FIFA Agent Exam Goes FULLY ONLINE – FFAR (January 2025 Edition)
The latest edition of the FIFA Football Agent Regulations (January 2025 Edition) (“FFAR”) has been published and comes into force as of 1 January 2025. No material change can be observed in comparison to the October 2022 FFAR, save for Article 6, which amends the structure for the FIFA Agent Exam.
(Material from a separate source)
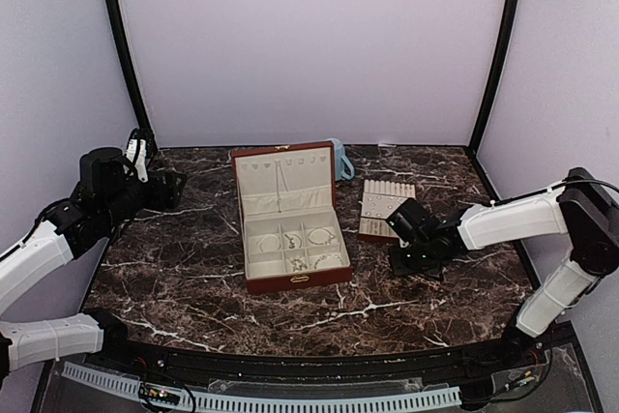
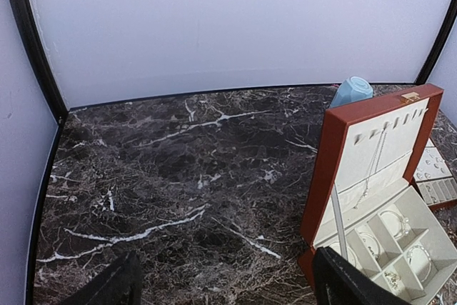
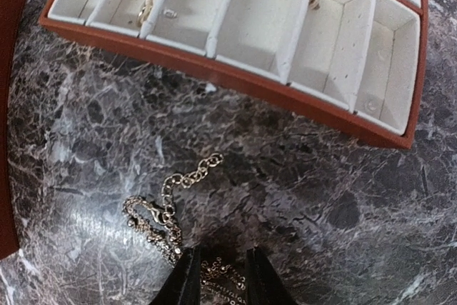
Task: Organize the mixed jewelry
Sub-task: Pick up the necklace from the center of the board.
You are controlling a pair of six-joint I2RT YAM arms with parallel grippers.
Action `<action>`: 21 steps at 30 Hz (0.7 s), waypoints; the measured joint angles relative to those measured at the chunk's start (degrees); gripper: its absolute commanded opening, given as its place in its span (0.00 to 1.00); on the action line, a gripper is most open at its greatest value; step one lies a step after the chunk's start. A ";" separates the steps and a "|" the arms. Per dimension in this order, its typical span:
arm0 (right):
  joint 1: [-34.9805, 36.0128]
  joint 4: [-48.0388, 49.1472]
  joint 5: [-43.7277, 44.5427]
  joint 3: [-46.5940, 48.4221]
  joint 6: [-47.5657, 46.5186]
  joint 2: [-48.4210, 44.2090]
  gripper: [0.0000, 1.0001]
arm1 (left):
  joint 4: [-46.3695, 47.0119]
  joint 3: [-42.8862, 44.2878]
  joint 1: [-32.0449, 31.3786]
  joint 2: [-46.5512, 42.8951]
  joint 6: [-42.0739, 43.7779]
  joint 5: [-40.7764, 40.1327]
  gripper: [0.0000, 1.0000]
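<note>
A silvery chain bracelet [image 3: 161, 208], one piece of the mixed jewelry, lies bunched on the dark marble just in front of the cream slotted tray [image 3: 235, 76]. My right gripper [image 3: 223, 283] is low over it with its jaws a little apart. Part of the chain lies between the fingers, loose on the table. From above, the right gripper [image 1: 406, 253] sits right of the reddish-brown box [image 1: 290, 282]. The box stands open, with bracelets [image 1: 322, 236] in its compartments and a necklace [image 1: 280, 186] hanging in the lid. My left gripper [image 2: 228, 291] is open and empty at the far left.
A blue mug [image 1: 340, 157] lies behind the box lid. The slotted tray [image 1: 385, 208] holds small rings [image 3: 145, 9]. Dark arched frame posts [image 1: 121, 45] and pale walls enclose the marble table [image 1: 174, 278].
</note>
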 measured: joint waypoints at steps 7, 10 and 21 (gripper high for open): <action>0.02 -2.12 -1.88 0.44 -3.63 -0.46 0.20 | 0.00 -0.02 0.00 -0.02 0.00 0.00 0.85; 0.02 -2.73 -2.34 1.49 -4.98 0.35 0.18 | 0.00 -0.04 0.00 -0.02 0.00 0.02 0.85; 0.02 -2.91 -3.10 4.04 -6.73 2.23 0.15 | 0.00 -0.20 0.00 -0.02 0.00 0.02 0.85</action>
This amendment has to be read in conjunction with Circular No. 1919 published on 13 January 2025, that clarifies that- starting this year, the FIFA Agent Exam goes completely online, enabling candidates to take it remotely without the involvement of the Member Associations. Notably, as of this year, the exam shall be conducted only once every year. Other than this, the remaining provisions of the FFAR are similar as the previous edition, and the worldwide suspension of certain provisions (such as service fee cap, client pays rule, prohibition of dual representation etc.), relating to District Court of Dortmund (Landgericht Dortmund) Case 8 O 1/23, as notified by virtue of FIFA Circular No. 1873 dated 30 December 2023, remains active until a final decision by the CJEU in Case C-209/23 – to be pronounced on 12 February 2025. Save the date!
For interested candidates, please note that the applications for the FIFA Agent Exam shall remain open from 4 March to 17 April 2025, with the exam set for 18 June 2025.
Need help in preparing? Watch this space and feel free to contact us for more information.
Football Agent Annual Report 2024 Published by FIFA
The FIFA Football Agent Annual Report 2024 reveals that clubs in men’s professional football spent a whopping $709.6 million on agent fees in 2024. English clubs led the pack, splashing over $193 million. Overall, despite a 20.2% drop from the 2023 record, it’s still the second-highest ever. Italian clubs followed with $66.4 million.
Meanwhile, the Netherlands topped incoming transfers involving engaging-club agents at 46.7%, and Serbia led outgoing transfers with releasing-club agents at 30.3%. In women’s football, agent spending more than doubled from 2023, signalling major growth, with total expenditures nearing $3.1 million in 2024. This represents a remarkable increase – more than six times the spending in 2020 and 2.2 times the 2023 figure of $1.4 million. These numbers highlight the escalating role of agents in modern football’s financial landscape.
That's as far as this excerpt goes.